* _EXERCISE REQUIREMENTS_
What is the number of lines in this listing that include "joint"? Answer with that number only.

* _MATERIAL PROVIDED_

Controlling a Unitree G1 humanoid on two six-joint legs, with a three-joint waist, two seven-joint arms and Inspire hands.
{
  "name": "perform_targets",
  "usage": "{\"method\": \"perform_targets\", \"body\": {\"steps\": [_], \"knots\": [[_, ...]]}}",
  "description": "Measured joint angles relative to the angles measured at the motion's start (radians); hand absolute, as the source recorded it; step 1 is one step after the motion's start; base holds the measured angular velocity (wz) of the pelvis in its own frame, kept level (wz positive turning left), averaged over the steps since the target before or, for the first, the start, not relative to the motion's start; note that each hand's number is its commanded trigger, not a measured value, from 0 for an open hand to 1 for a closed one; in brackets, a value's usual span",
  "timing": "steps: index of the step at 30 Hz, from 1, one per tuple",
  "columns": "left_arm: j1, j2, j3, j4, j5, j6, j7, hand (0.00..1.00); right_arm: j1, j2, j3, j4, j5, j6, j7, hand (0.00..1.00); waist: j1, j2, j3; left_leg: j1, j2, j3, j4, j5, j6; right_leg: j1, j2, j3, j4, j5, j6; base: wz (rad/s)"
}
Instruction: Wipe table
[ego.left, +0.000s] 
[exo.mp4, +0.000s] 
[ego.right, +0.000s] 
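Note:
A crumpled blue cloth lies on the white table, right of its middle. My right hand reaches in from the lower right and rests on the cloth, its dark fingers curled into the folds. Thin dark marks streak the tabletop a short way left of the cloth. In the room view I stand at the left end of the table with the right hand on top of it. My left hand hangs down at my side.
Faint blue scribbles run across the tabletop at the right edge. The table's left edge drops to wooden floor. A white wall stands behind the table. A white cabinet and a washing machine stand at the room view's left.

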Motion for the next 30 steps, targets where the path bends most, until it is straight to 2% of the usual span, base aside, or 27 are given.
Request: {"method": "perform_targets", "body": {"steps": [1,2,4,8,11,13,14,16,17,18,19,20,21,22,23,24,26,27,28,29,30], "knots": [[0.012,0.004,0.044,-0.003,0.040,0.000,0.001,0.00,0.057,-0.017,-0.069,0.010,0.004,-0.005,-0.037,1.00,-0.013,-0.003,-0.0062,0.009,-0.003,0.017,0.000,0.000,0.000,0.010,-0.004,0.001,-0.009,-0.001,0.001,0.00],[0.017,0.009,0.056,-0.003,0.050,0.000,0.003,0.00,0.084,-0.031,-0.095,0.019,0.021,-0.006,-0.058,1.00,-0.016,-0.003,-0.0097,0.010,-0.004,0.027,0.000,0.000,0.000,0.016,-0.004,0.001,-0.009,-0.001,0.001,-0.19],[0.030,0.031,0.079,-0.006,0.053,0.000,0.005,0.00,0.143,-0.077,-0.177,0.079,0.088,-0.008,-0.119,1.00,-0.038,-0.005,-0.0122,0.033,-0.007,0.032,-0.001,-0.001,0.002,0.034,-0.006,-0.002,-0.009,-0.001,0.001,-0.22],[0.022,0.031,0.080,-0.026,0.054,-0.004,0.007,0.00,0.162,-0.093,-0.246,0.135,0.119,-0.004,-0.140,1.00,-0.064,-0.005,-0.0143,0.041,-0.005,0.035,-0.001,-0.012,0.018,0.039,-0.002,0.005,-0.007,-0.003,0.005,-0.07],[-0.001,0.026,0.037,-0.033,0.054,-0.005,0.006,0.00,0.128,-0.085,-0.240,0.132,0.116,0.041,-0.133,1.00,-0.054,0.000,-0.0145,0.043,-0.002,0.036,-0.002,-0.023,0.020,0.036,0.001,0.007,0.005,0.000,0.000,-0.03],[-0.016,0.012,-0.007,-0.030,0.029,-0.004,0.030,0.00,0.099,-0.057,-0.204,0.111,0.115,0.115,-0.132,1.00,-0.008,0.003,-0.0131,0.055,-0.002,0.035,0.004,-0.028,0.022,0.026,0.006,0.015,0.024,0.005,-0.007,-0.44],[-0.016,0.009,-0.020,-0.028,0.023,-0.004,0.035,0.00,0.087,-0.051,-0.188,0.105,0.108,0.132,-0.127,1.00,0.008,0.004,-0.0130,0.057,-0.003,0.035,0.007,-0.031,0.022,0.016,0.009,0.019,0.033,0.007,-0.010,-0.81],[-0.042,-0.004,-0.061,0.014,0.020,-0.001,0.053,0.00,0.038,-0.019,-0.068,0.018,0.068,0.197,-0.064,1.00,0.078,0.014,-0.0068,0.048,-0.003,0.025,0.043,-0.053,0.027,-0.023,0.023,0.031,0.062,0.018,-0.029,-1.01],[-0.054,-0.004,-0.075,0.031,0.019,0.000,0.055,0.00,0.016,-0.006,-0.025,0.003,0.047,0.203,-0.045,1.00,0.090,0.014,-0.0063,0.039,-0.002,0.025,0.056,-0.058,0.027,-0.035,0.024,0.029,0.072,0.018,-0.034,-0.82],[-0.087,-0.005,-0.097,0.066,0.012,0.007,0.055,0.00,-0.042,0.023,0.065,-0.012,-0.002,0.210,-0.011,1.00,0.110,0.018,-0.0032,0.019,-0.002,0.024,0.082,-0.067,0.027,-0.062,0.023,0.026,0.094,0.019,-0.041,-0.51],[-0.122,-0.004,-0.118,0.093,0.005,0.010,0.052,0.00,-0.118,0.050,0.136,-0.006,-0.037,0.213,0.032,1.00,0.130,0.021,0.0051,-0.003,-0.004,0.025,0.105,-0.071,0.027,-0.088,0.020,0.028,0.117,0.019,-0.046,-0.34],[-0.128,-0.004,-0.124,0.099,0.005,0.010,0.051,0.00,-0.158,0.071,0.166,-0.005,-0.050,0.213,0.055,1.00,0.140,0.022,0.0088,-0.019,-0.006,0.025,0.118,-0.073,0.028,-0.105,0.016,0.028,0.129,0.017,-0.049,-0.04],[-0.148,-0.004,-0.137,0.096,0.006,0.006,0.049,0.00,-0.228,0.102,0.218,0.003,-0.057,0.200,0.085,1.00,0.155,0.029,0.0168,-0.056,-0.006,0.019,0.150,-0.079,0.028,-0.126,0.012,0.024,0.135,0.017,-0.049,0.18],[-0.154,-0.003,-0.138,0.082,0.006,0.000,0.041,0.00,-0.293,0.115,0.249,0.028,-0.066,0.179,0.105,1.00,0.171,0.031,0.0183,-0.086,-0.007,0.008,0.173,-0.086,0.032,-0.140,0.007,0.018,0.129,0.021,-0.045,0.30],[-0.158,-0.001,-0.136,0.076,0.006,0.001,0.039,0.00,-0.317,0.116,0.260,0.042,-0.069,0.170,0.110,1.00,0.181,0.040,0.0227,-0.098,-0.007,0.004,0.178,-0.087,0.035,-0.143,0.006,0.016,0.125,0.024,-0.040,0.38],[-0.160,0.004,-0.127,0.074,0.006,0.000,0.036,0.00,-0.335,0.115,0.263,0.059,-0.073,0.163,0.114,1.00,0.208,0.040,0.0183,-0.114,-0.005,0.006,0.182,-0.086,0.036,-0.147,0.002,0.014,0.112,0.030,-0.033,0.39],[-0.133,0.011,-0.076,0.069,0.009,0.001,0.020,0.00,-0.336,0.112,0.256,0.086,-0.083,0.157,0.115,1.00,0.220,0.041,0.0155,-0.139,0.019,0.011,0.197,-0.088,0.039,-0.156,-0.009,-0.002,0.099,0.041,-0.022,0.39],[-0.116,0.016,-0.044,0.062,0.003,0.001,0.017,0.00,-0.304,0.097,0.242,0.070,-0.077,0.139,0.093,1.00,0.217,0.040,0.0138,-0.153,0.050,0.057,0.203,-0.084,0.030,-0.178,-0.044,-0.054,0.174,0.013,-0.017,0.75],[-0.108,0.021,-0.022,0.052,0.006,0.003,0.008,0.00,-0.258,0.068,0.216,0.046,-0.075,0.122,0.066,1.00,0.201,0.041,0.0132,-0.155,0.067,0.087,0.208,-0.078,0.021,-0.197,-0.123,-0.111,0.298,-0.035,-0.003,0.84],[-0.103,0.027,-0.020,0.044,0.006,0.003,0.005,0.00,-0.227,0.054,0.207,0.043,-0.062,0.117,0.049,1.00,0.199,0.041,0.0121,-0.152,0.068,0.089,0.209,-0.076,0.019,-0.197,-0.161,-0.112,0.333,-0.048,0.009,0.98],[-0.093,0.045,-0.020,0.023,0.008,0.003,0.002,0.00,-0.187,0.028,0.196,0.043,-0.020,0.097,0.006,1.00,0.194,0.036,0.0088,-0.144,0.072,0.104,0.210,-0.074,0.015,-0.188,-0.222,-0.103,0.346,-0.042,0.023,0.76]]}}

* _YOUR RESPONSE_
2